Uma pesquisa alemã recente chamou a atenção para a possível evolução profissional de indivíduos tóxicos que também demonstram boa sociabilidade. No entanto, o foco principal da pesquisa é orientar as lideranças sobre como prevenir e lidar com esses comportamentos. Segundo a psicóloga social Heidi Grant, basta ser percebido como tóxico para se encaixar nessa classificação. Algumas características comuns incluem atribuir culpa aos outros, se apropriar do trabalho alheio, superestimar suas realizações e acreditar ser único e insubstituível. Essa percepção distorcida da realidade prejudica o ambiente de trabalho e os relacionamentos interpessoais.
Impactos da liderança tóxica no ambiente corporativo
Estudos comprovam que a presença de profissionais tóxicos em uma equipe impacta negativamente o clima organizacional. Empresas com lideranças ou funcionários tóxicos sofrem com maior incidência de bullying, assédio, discriminação e ressentimento. A falta de medidas para coibir tais comportamentos resulta na evasão de talentos, pois os profissionais percebem a injustiça e a falta de um ambiente saudável de trabalho.
Leia também
Como as lideranças podem lidar com a toxicidade?

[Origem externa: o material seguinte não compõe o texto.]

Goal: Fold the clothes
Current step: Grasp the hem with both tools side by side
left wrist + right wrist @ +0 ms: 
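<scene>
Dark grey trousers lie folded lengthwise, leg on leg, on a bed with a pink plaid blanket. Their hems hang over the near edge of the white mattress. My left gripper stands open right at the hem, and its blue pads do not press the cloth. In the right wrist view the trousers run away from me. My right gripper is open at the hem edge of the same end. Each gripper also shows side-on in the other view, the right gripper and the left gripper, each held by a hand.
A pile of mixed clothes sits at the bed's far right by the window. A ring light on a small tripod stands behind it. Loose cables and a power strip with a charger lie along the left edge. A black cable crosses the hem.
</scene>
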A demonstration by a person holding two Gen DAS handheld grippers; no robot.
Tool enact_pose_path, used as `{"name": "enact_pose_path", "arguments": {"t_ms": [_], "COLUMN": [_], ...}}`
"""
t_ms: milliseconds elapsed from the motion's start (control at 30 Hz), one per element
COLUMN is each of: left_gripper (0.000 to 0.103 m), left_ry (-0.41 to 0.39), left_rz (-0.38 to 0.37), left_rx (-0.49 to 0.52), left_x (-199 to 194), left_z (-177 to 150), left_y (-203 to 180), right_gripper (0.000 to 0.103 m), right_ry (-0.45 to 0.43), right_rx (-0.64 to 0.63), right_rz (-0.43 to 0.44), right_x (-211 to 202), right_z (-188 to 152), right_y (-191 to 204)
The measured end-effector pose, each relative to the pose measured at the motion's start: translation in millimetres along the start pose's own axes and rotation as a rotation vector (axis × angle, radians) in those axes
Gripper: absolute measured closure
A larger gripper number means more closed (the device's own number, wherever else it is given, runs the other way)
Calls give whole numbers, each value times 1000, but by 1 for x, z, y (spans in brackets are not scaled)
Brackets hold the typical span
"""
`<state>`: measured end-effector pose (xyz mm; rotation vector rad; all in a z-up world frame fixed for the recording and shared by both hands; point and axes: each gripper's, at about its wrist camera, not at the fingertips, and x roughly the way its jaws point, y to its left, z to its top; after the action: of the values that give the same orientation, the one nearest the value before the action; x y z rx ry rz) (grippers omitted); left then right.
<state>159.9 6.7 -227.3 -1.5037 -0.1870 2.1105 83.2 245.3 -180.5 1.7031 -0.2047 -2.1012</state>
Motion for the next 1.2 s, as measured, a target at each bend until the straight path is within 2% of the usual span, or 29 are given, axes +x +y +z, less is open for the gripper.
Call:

Para combater a liderança tóxica, é fundamental criar um ambiente de trabalho onde as denúncias sejam incentivadas e tratadas com seriedade. A comunicação direta com o indivíduo tóxico, apontando os impactos negativos de seu comportamento, é crucial. Caso as medidas tomadas não surtam efeito, a descontinuação da relação profissional pode ser a única alternativa. A prioridade é garantir um ambiente de trabalho justo, respeitoso e produtivo para todos.
Em resumo, a liderança tóxica é um problema sério que afeta o clima organizacional e a produtividade. A conscientização, a prevenção e a adoção de medidas eficazes são essenciais para construir um ambiente de trabalho saudável e positivo.